Task statement: Only the lines from the one containing "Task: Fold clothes" through the end of the data below are to be repeated, exactly as given, without pictures.

Data excerpt:
______

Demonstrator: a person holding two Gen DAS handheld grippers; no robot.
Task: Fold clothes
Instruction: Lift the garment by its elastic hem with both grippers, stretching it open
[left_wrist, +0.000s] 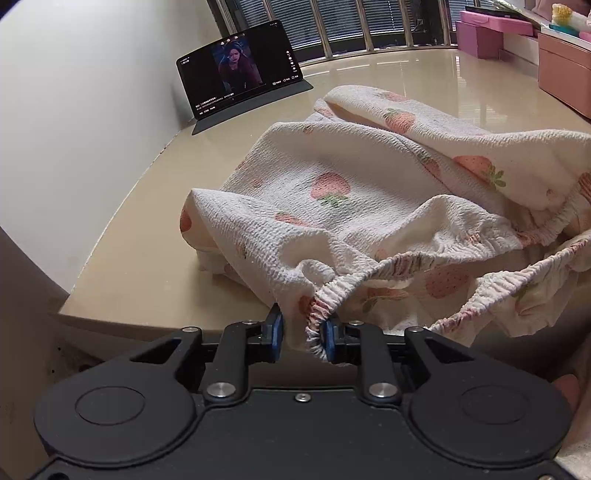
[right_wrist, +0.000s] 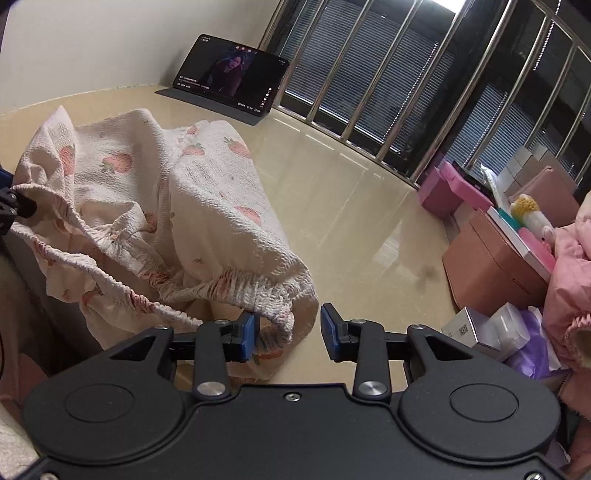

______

Task result:
Task: Fold clothes
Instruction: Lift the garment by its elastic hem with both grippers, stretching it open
[left_wrist, +0.000s] 
[right_wrist, +0.000s] 

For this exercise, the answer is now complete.